When HA is useful: Trend-following strategies that need clean "stay in" signals. Apply HA over any base bar type — time bars, volume bars, dollar bars — to filter false crossovers.
When HA is harmful: Any strategy that needs precise price levels — support/resistance, order book analysis, PIQ (Position In Queue). The averaging destroys exact price information.
9–11. Japanese Reversal Charts
Kagi, Line Break, and Point & Figure: time-free charting methods that focus purely on price structure.
These are traditional Japanese charting methods (alongside Renko) that discard time entirely and focus on price structure.
9. Kagi Charts
Kagi charts consist of vertical lines that change direction when price reverses by a specified amount. Lines change thickness when price breaks a previous high (thick = "yang" = demand) or previous low (thin = "yin" = supply).
class KagiChartGenerator:
"""
Generates Kagi chart lines based on price reversals.
Unlike Renko (fixed brick size), Kagi tracks the actual magnitude
of each move and changes line thickness at breakout points.
Useful for identifying support/resistance breaks and
supply/demand shifts without time noise.
"""
def __init__(self, reversal_amount: float = 10.0):
self.reversal_amount = reversal_amount
self.lines: list[dict] = []
self.current_direction: int = 0 # 1=up, -1=down
self.current_price: float | None = None
self.extreme_price: float | None = None
self.prev_high: float | None = None
self.prev_low: float | None = None
self.line_type: str = 'yang' # 'yang' (thick) or 'yin' (thin)

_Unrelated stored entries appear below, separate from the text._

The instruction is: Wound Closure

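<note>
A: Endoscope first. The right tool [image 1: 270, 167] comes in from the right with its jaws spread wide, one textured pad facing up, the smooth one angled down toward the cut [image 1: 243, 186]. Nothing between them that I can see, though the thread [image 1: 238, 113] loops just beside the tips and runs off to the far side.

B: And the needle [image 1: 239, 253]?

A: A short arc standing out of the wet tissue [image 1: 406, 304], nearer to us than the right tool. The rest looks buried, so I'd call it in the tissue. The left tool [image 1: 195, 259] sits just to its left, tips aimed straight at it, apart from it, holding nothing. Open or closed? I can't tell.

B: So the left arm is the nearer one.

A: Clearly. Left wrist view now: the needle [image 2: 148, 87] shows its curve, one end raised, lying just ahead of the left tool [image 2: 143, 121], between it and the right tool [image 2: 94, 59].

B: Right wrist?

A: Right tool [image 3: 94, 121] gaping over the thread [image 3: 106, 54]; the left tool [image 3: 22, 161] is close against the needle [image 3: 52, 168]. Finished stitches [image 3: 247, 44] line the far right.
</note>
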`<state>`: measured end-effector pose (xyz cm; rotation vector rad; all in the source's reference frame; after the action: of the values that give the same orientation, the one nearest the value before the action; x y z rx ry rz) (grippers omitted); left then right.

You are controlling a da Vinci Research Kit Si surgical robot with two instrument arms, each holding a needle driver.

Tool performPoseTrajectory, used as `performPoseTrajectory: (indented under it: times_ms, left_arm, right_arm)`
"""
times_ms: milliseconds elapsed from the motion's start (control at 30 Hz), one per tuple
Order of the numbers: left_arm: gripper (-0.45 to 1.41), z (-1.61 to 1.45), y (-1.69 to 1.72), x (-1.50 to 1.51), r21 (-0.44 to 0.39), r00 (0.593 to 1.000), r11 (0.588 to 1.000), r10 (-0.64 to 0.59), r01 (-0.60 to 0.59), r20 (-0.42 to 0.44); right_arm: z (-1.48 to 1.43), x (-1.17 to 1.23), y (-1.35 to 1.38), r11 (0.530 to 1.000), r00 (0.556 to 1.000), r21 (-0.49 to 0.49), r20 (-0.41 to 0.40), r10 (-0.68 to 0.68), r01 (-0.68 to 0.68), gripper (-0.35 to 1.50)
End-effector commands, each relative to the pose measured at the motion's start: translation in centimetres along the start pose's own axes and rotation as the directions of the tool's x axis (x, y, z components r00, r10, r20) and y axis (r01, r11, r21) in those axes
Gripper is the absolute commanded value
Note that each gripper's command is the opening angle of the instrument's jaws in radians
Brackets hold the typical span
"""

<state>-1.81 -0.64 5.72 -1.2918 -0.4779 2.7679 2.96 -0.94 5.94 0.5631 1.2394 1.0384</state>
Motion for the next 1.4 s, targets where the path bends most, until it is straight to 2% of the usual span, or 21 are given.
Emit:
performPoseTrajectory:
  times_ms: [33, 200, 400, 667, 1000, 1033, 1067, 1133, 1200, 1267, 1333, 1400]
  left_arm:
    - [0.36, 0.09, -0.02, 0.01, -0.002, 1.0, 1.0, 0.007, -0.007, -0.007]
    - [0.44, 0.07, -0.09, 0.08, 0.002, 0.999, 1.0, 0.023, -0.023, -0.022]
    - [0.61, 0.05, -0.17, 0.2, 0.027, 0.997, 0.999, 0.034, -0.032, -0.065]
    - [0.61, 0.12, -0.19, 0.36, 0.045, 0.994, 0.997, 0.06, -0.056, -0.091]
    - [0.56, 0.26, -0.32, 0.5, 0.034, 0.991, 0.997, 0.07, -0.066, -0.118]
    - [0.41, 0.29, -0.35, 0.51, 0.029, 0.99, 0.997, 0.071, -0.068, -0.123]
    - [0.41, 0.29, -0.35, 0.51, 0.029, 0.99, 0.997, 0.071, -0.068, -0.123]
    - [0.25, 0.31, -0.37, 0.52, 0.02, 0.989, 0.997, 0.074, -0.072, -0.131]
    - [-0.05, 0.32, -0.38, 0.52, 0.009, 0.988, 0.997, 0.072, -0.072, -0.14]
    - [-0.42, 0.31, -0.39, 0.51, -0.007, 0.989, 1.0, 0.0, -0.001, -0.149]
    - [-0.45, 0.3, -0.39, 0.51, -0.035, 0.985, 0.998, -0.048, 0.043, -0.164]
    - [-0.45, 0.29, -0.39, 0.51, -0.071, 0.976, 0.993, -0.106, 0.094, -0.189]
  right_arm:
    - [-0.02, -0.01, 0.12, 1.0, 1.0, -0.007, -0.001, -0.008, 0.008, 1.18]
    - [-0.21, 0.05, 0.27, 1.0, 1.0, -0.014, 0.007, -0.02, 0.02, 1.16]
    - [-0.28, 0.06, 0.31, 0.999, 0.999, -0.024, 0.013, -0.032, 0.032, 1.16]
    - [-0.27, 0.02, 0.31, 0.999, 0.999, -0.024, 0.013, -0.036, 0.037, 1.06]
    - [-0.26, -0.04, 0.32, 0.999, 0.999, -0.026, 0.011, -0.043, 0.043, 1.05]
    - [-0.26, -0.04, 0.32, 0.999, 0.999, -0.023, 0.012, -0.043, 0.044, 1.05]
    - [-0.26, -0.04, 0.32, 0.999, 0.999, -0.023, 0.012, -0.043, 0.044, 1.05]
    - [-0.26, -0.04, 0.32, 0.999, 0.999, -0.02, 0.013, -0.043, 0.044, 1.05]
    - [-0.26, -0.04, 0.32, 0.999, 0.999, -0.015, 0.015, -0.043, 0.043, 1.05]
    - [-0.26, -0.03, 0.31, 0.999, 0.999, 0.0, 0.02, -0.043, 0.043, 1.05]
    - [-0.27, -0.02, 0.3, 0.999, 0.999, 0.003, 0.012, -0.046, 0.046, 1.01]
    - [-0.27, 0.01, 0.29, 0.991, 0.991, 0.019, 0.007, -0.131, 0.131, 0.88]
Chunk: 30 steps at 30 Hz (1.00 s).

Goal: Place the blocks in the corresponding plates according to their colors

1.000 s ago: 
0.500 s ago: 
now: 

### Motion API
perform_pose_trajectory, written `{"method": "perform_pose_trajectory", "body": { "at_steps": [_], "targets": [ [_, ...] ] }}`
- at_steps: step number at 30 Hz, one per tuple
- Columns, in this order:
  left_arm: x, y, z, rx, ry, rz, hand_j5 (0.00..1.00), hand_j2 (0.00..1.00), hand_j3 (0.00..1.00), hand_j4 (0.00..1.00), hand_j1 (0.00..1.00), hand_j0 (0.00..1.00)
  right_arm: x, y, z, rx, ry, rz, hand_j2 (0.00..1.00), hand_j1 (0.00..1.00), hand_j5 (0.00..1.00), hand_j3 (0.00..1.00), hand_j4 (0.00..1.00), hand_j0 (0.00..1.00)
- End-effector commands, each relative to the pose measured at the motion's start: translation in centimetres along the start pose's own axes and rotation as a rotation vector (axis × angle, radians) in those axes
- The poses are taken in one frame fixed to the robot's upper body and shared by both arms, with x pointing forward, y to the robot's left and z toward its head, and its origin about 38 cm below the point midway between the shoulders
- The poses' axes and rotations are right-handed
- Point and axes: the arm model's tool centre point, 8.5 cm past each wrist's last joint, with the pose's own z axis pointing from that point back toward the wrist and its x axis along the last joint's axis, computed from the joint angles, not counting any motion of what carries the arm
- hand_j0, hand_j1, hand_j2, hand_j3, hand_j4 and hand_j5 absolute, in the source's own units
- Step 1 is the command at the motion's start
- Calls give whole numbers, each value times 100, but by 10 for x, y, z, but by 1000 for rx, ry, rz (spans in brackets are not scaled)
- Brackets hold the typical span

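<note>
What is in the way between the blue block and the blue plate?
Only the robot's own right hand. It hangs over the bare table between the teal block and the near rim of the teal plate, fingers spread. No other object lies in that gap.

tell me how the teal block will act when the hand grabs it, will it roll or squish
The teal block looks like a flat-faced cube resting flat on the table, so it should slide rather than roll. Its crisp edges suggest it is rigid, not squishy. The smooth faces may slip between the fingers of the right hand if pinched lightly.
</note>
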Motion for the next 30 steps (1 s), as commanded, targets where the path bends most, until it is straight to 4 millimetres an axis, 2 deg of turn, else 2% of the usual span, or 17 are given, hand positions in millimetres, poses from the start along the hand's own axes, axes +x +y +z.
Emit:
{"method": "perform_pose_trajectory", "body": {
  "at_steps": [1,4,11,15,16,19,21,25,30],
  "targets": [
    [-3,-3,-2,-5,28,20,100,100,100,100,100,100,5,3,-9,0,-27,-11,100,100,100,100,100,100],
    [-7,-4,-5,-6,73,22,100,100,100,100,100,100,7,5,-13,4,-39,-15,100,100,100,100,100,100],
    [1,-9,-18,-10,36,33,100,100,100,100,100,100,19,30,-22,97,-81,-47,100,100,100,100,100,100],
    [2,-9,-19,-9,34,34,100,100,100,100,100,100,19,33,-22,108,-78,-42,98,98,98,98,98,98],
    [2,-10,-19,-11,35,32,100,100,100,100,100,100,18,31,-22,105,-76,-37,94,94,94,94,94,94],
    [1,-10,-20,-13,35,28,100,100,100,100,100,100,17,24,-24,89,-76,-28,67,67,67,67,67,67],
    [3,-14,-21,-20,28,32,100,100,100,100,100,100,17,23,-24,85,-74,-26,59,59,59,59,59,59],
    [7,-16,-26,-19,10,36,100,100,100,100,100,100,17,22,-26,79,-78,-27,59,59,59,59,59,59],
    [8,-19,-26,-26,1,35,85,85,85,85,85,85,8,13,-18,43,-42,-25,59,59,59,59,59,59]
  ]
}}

def on_price(self, timestamp: int, price: float):
if self.current_price is None:
self.current_price = price
self.extreme_price = price
return None
if self.current_direction == 0:
if price - self.current_price >= self.reversal_amount:
self.current_direction = 1
self.extreme_price = price
elif self.current_price - price >= self.reversal_amount:
self.current_direction = -1
self.extreme_price = price
return None
if self.current_direction == 1:
if price > self.extreme_price:
self.extreme_price = price
if self.prev_high is not None and price > self.prev_high:
self.line_type = 'yang'
elif self.extreme_price - price >= self.reversal_amount:
line = {
'timestamp': timestamp,
'start': self.current_price,
'end': self.extreme_price,
'direction': 'up',
'type': self.line_type,
}
self.lines.append(line)
self.prev_high = self.extreme_price
self.current_price = self.extreme_price
self.extreme_price = price
self.current_direction = -1
if self.prev_low is not None and price < self.prev_low:
self.line_type = 'yin'
return line
else:
if price < self.extreme_price:
self.extreme_price = price
if self.prev_low is not None and price < self.prev_low:
self.line_type = 'yin'
elif price - self.extreme_price >= self.reversal_amount:
line = {
'timestamp': timestamp,
'start': self.current_price,
'end': self.extreme_price,
'direction': 'down',
'type': self.line_type,
}
self.lines.append(line)
self.prev_low = self.extreme_price
self.current_price = self.extreme_price
self.extreme_price = price
self.current_direction = 1
if self.prev_high is not None and price > self.prev_high:
self.line_type = 'yang'
return line
return None
10. Line Break Charts
Line break charts draw a new line (box) only when the closing price exceeds the high or low of the previous N lines (typically 3). No new line is drawn if the price stays within the range.
class LineBreakGenerator:
"""
Generates Line Break bars (Three Line Break by default).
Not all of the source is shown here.